Las llaman reformas progresistas (“a cualquier cosa llaman chocolate las patronas”), pero su manifestación será la subida general de los impuestos. Como si lo viera. Se disfrazará de mil maneras: “Los nuevos arbitrios, solo para los ricos”, “gravamen para favorecer las energías limpias”, “recargo para ayudar a los desempleados”, “alcabalas para reforzar la igualdad”, etc.
La subida general de los impuestos presenta un costado indirecto. No otra cosa es, por ejemplo, el recorte de las pensiones. Simplemente, la economía pública no puede pagarlas. El número de pensionistas (a pesar de la guillotina de la pandemia) aumenta más que el de las personas ocupadas. Es un desfase que difícilmente puede mantenerse por mucho tiempo. No hay quien lo pague.
Otra forma indirecta o taimada de la presión fiscal es hacer que cuesten dinero algunos servicios que antes eran gratuitos o casi. Por ejemplo, los españoles se ven forzados a avituallarse de mascarillas y de pruebas contra la pandemia, pero pasando antes por ventanilla. Quiera el buen Dios que la fórmula no la apliquen a la distribución de las vacunas contra la pandemia del virus chino.
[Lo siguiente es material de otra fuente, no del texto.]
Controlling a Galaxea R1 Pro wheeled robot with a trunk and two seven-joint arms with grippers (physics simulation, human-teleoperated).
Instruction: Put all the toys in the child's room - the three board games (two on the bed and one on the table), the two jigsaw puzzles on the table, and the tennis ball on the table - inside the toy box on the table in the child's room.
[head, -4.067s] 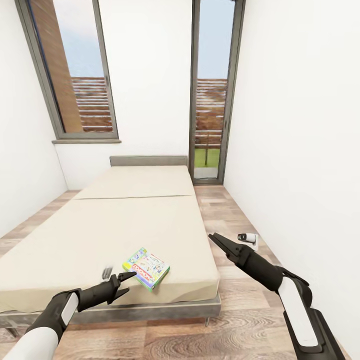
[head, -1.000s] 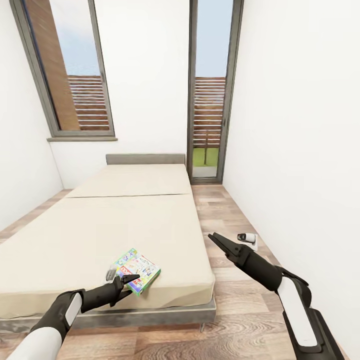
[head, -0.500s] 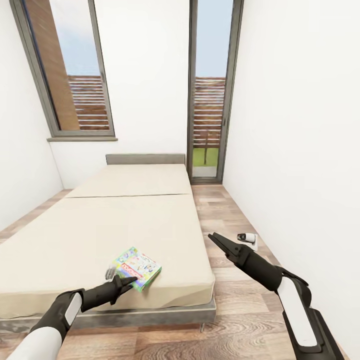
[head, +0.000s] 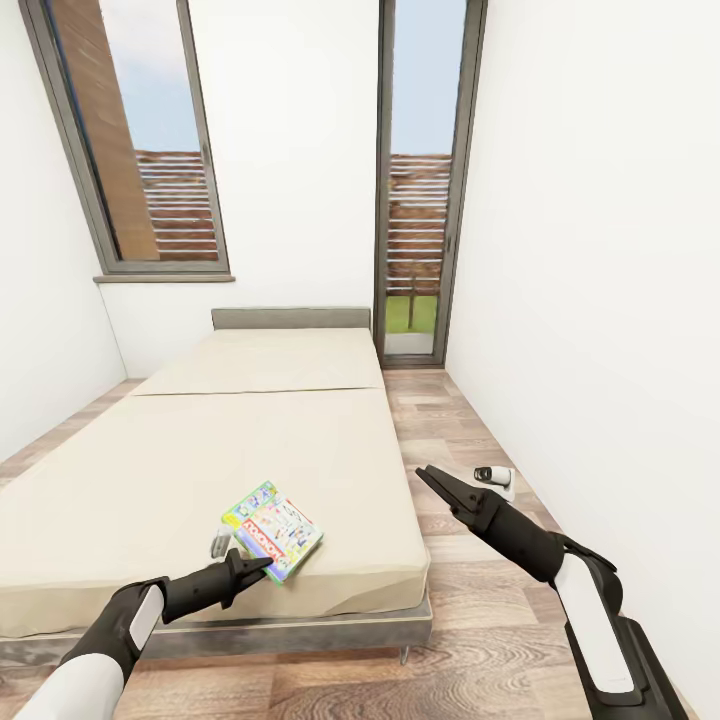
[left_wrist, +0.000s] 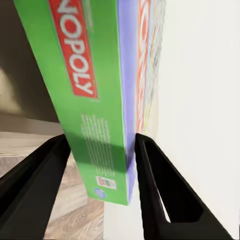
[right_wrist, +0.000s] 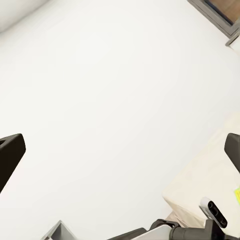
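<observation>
Green-edged multicolour board game (head: 272, 529), seemingly between fingers (left_wrist: 160, 195)

Bedroom in a home, simulator render. Evidence: a low wide bed (head: 250, 440) with plain beige mattress, dark grey frame and short grey headboard (head: 290, 318) took up most of the floor space. Wood-plank floor (head: 450, 440), plain white walls (head: 590, 250). Tall grey-framed window (head: 130, 150) sat above a sill on the far wall, with a narrow full-height glass door (head: 422, 190) beside it; slatted fencing, brick and a patch of grass were visible outside. A colourful green-edged board game (head: 272, 529) lay on the mattress near the foot corner, which pointed to a kid's room. No bedding or pillows on the mattress.
</observation>
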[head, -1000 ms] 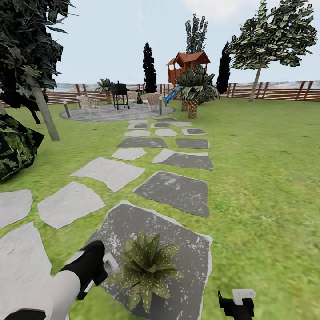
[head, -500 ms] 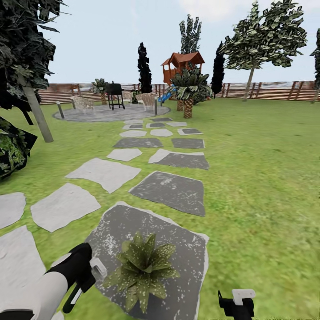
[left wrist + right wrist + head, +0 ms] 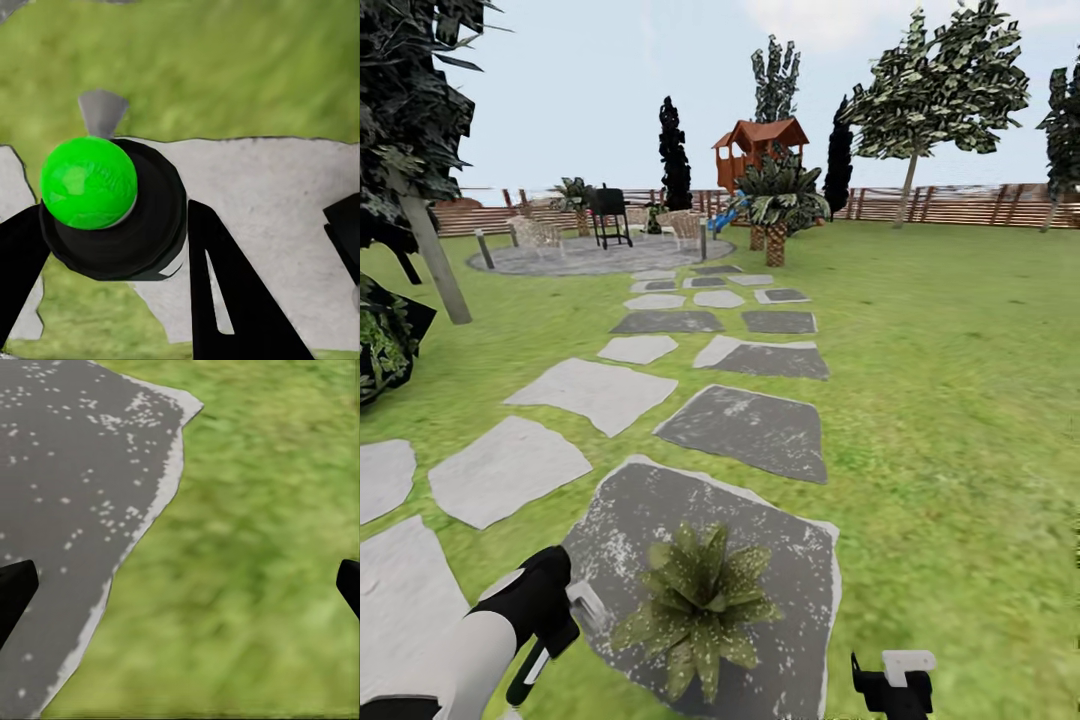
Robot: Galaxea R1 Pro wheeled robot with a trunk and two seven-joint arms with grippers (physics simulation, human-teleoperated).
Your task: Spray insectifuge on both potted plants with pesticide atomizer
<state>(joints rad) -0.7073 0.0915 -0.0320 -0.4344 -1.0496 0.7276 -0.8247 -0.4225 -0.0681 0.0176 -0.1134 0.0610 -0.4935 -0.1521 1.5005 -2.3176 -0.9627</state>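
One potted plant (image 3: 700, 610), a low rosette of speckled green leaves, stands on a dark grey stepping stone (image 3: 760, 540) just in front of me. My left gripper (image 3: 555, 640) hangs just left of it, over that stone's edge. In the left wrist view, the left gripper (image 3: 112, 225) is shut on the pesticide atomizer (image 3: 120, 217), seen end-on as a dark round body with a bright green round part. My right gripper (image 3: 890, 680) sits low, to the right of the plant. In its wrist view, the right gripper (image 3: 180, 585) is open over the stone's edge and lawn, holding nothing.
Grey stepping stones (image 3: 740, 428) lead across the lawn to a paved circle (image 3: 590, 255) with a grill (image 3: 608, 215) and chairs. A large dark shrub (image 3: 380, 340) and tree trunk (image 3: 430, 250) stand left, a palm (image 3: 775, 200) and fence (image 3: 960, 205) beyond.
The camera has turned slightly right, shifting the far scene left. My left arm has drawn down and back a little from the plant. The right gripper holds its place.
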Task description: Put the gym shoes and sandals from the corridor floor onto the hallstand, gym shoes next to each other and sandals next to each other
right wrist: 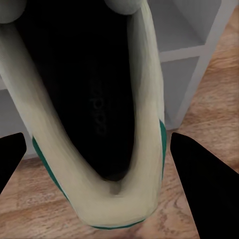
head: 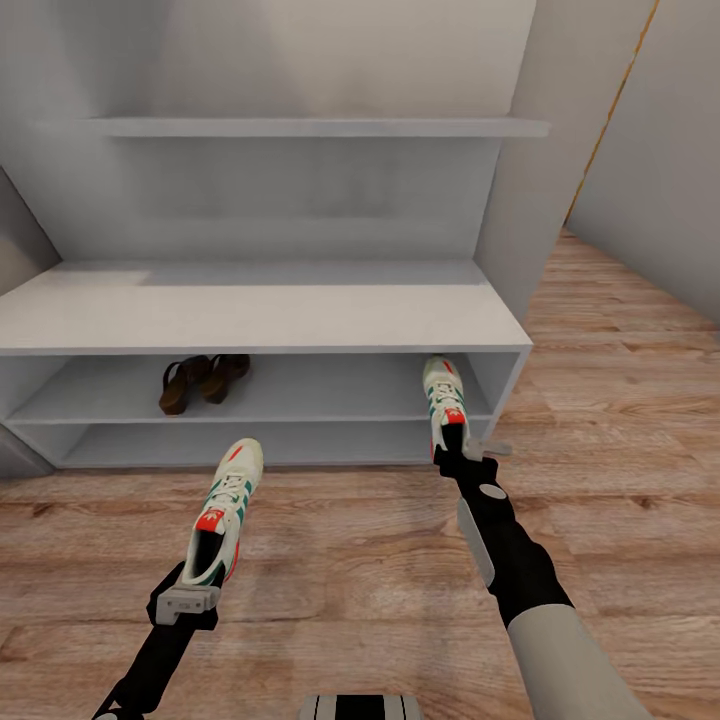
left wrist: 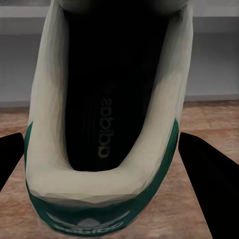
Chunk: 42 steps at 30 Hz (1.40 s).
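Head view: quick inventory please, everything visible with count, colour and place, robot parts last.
Gym shoes: two, white with green stripes; one held over the floor, one toe-first in the upper tier, right end.
Sandals: two, dark brown, side by side on the upper tier, left of centre.
Hallstand: one, white-grey, straight ahead.
Corridor floor: light brown planks.
Left gripper: one, grips the nearer shoe's heel.
Right gripper: one, grips the far shoe's heel.

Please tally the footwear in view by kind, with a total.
Gym shoes: 2, one held by the left gripper at, one held by the right gripper at.
Sandals: 2, side by side at and on the hallstand tier.
Total: 4.
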Tool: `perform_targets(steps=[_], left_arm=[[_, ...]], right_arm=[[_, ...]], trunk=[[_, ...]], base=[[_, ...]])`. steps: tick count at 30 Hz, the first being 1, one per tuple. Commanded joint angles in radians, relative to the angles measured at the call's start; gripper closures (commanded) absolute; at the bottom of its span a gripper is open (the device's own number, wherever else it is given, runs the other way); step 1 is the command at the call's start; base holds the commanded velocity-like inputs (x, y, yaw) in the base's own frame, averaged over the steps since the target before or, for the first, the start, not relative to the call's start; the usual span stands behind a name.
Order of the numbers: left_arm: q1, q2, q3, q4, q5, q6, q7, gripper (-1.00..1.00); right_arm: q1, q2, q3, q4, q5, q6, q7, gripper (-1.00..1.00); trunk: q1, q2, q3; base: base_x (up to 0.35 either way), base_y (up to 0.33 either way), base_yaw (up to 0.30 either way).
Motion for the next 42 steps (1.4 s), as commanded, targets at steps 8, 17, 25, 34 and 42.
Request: perform_targets(steps=[8,17,25,34,42], left_arm=[[0.000,0.000,0.000,0.000,0.000,0.001,0.000,1.00],[0.000,0.000,0.000,-0.001,-0.001,0.000,0.000,1.00],[0.000,0.000,0.000,-0.001,-0.001,0.000,0.000,1.00],[0.000,0.000,0.000,0.000,-0.001,0.000,0.001,1.00],[0.000,0.000,0.000,0.000,-0.001,0.000,0.000,1.00]], right_arm=[[0.000,0.000,0.000,-0.003,0.001,0.000,0.000,1.00],[0.000,0.000,0.000,-0.005,0.000,0.001,0.000,1.00],[0.000,-0.001,0.000,-0.004,0.000,0.001,0.000,1.00],[0.000,-0.001,0.000,-0.004,0.000,0.001,0.000,1.00],[0.000,-0.001,0.000,-0.005,0.000,0.001,0.000,1.00]], trunk=[[0.000,0.000,0.000],[0.000,0.000,0.000],[0.000,0.000,0.000],[0.000,0.000,0.000],[0.000,0.000,0.000]], base=[[0.051,0.000,0.000],[0.187,0.000,0.000],[0.061,0.000,0.000],[0.014,0.000,0.000],[0.003,0.000,0.000]])
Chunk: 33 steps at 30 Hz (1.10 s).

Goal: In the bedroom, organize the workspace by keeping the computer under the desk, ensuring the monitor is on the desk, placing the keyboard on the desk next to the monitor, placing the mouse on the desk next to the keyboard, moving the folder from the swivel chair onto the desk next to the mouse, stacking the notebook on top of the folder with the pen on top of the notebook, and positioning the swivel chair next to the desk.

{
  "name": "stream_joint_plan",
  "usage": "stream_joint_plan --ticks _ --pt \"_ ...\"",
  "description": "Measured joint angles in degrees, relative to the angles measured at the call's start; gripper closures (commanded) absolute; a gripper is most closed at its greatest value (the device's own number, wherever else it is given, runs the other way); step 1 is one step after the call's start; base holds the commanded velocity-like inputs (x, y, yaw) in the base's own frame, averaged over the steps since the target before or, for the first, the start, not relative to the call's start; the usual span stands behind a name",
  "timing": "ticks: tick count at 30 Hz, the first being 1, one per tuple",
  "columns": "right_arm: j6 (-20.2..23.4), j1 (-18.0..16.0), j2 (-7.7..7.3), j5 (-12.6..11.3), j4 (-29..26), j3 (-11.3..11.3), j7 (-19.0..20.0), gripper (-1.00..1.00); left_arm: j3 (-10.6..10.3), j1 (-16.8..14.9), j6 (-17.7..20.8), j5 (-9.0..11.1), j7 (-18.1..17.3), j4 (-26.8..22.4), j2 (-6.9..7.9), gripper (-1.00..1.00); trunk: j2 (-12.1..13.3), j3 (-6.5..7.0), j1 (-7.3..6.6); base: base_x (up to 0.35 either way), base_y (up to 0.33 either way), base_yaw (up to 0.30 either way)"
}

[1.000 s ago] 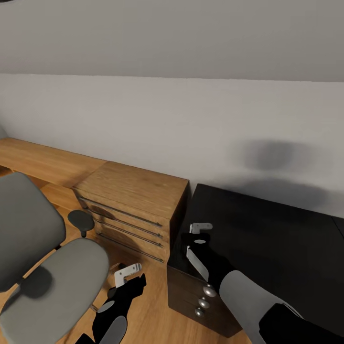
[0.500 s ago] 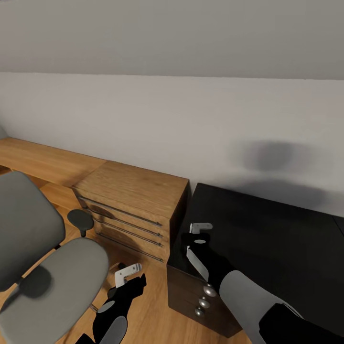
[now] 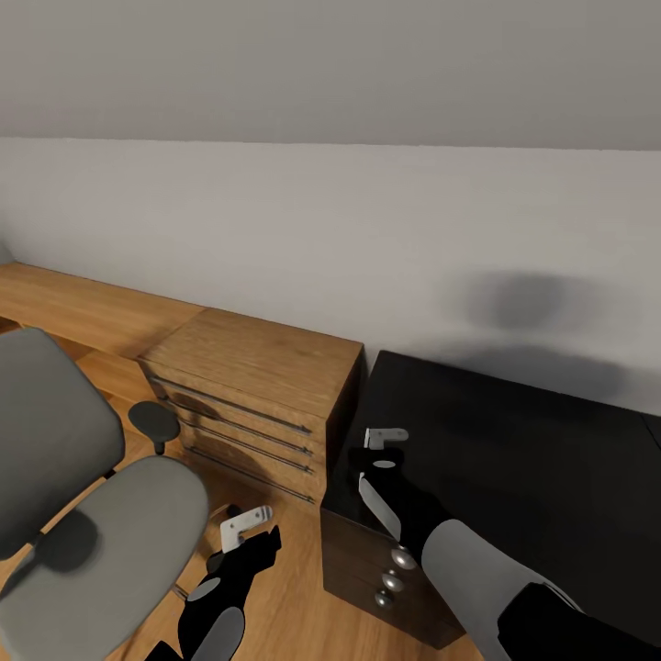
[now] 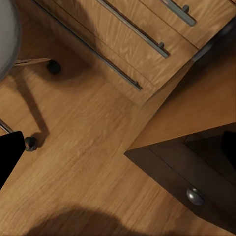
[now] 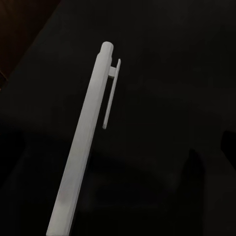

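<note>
White pen lies in your right gripper, clamped above the black cabinet; the left gripper's grip cannot be told. The swivel chair stands nearby: swing wide and the pen could slip or strike it.

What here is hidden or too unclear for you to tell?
- Pen: the right wrist view's edge cuts off its lower end, so any grip on it is unseen.
- Swivel chair: cropped by the head view's left and bottom edges.
- Right gripper: fingers small and edge-on in the head view; open or shut unclear.
- Left gripper: same doubt.
</note>
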Motion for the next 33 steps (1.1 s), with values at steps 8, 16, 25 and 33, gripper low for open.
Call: stream_joint_plan --ticks 8,16,25,33 --pt "1.0 0.0 0.00 0.1 0.0 0.0 -1.3 -1.00 0.0 0.0 0.0 0.0 0.0 0.0 0.00 -1.00 0.0 0.00 0.00 0.000 0.000 0.000" --pt "2.1 0.0 0.00 0.2 -0.4 0.1 -1.8 -1.00 0.0 0.0 0.0 0.0 0.0 0.0 0.00 -1.00 -0.8 -0.35 0.42 0.000 0.000 0.000" --pt "2.2 0.0 0.00 0.4 -0.9 0.1 -1.8 1.00 0.0 0.0 0.1 0.1 0.0 0.0 0.00 -1.00 -1.6 -0.71 0.87 0.000 0.000 0.000" --pt "2.1 0.0 0.00 0.3 -0.9 0.1 -1.7 1.00 0.0 0.0 0.1 0.1 0.0 0.0 0.00 -1.00 -1.6 -0.71 0.87 0.000 0.000 0.000"
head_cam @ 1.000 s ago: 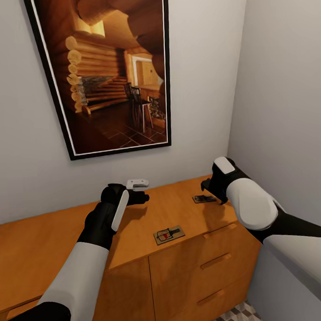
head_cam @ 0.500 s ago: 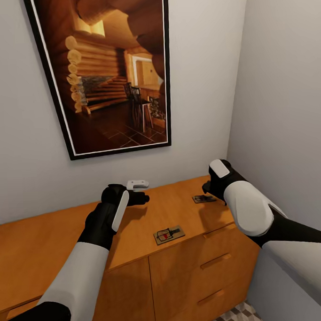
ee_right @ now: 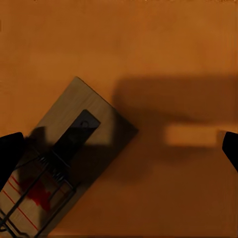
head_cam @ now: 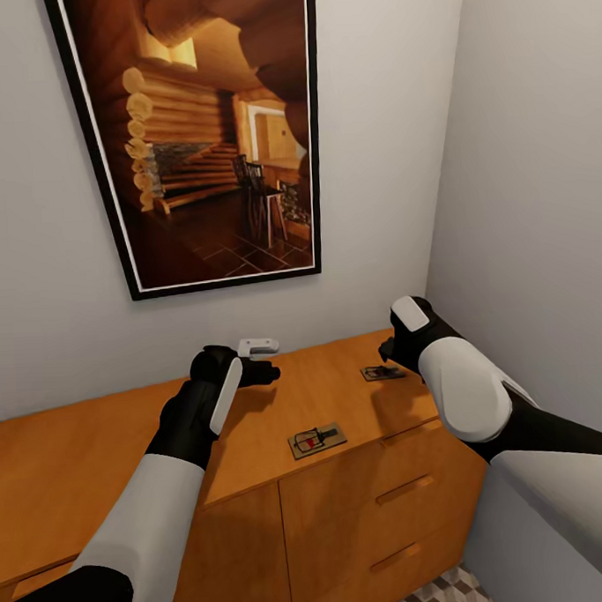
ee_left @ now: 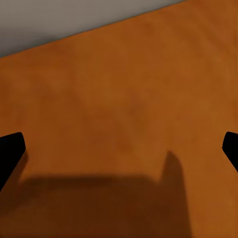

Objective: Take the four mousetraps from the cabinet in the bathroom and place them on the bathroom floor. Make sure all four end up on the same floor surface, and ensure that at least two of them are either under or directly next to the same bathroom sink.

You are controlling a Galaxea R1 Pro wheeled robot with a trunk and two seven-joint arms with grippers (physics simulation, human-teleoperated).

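right arm (head_cam: pixel 469 389) nudged inward, mousetrap (ee_right: pixel 59 163) below open jaws

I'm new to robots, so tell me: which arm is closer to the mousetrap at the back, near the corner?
Right. The right gripper hovers just above that mousetrap, fingers spread. The left gripper hangs over bare cabinet top, well aside.

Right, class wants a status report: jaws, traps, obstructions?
Both grippers' jaws open, empty. Right gripper above rear mousetrap; second mousetrap on cabinet top. Nothing obstructing.

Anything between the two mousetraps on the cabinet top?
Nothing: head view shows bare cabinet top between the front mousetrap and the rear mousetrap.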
Una de las virtualidades de la pandemia es que nos ha permitido descubrir la utilidad de la enseñanza on line (telemática). Tanto es así que no me extrañaría que se suprimieran las universidades, al menos las enseñanzas humanísticas o similares. Suponen un coste prohibitivo, a no ser que aumente, sustancialmente, el gravamen de las matrículas (otro impuesto). Lo mejor será cerrar las universidades, pero manteniendo las actividades deportivas. Así que lo más práctico será la sustitución de las carreras universitarias por un plantel completísimo de cursillos telemáticos. Deberán ajustarse a las necesidades de personal que tienen las empresas privadas y los organismos públicos, si es que tal cifra es calculable.
El socialismo actual no está por la labor de nacionalizar las actividades económicas. Pero sí se puede adelantar la conveniencia de una gran empresa pública, dispuesta a monopolizar todos los juegos de azar, apuestas y loterías. Es sabido que todas esas actividades (otrora ilegales en algunos sitios) generan pingües contribuciones para el Estado. Centralizadas todas esas actividades lúdicas en una sola entidad pública, se controlarían mejor los excesos viciosos que pudieran tener. De paso, se auxiliaría al pobre Fisco, tan disminuido por mor de la dichosa crisis económica.
Una gran reforma administrativa sería la supresión de los coches oficiales, una estadística que se mantiene secreta por razones de seguridad nacional. El problema es que una decisión como esa significaría una calamidad para el floreciente mercado de coches seminuevos (ante se decía “de segunda mano”). De momento, se grabará con un impuesto finalista la compra de los vehículos de gasolina o gasóleo. Es la forma de fomentar la fabricación de vehículos eléctricos, de momento más caros.
El sistema fiscal sirve para trasvasar el dinero de los contribuyentes a las personas más necesitadas. La crisis económica obliga a tener que subvencionar las actividades más tocadas por la pandemia: bares, restaurantes, taxis, agencias de viajes, transportes colectivos, gimnasios, etc. La única forma de atender todas esas necesidades es la de aumentar la carga fiscal.
Escribo estas líneas en una cama de hospital. Me han tenido medio día a la espera, en los boxes de urgencia. Al menos tenemos un sector de actividad que trabaja a tope. Es de alabar el trabajo del personal sanitario, pero se encuentran desbordados. Recuerdo los sarcasmos, en los medios progresistas, sobre la inauguración de un nuevo hospital en Madrid. Varios más se necesitarían. Es la impresión que queda, a través de la larga espera en estos boxes.